Candy Experiments, by Loralee Leavitt


Wow! This book is so exciting as I was reading it I wasn't even thinking, "Oh my daughter would like this" or "The kids in my class will like this" as much as I was thinking, "OMG CANDY! I WANT CANDY! I want to melt it and blow it up and separate the dyes and OMG CANDY!!"

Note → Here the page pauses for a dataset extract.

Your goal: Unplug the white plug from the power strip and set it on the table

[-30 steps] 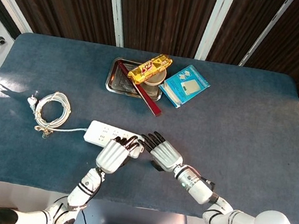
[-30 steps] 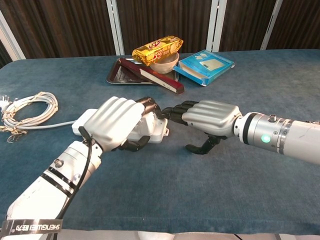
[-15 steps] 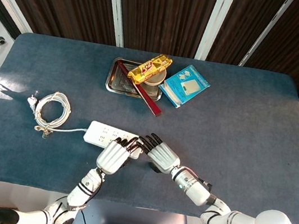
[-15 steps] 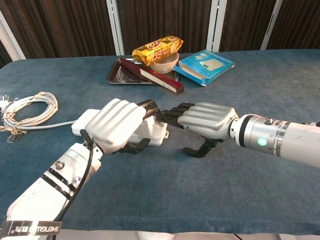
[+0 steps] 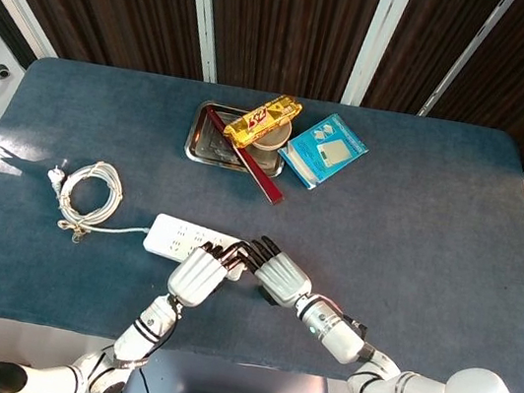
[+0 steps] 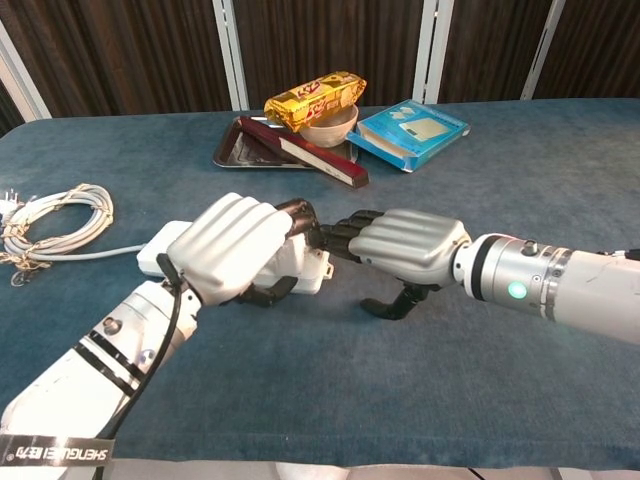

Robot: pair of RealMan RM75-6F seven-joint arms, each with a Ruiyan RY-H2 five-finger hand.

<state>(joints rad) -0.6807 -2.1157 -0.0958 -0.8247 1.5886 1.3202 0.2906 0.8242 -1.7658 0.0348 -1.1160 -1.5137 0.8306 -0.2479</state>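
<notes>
The blue desk (image 5: 418,221) carried a power strip (image 5: 176,236), coiled cable (image 5: 91,191), metal tray (image 5: 203,139) and what looked like a blue box (image 5: 323,149).

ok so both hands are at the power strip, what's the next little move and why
Probably close the right hand fingertips on the white plug, which I can't see clearly behind the hands. The left hand lies over the near end of the power strip, seemingly holding it down, and the right hand's fingers reach that same end with nothing visibly gripped.

Metal tray (image 5: 198,140) with dark red box (image 5: 247,162), bowl (image 6: 330,130), yellow snack packet (image 5: 262,121), blue box (image 5: 323,149) just beside
</notes>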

Did you know that if dissolve Pixy Stix in water the water will get colder, but if you dissolve crushed Jolly Ranchers in water it will get warmer? Did you know you can make Peeps Hearts appear to beat? Did you know you can reshape candy canes into fun shapes by heating them? 

Tuesday, February 5, 2013

The World in Your Lunch Box: The Wacky History and Weird Science of Everyday Foods, by Claire Eamer


 

What a clever way of teaching kids a little more about the history of their food! It's set up like a week-long food journal, with each day exploring the history of a few lunch time ingredients. I hope they make ten sequels to this book to cover more food facts! (The World on Your Dinner Plate, The World in Your Picnic Basket, etc.)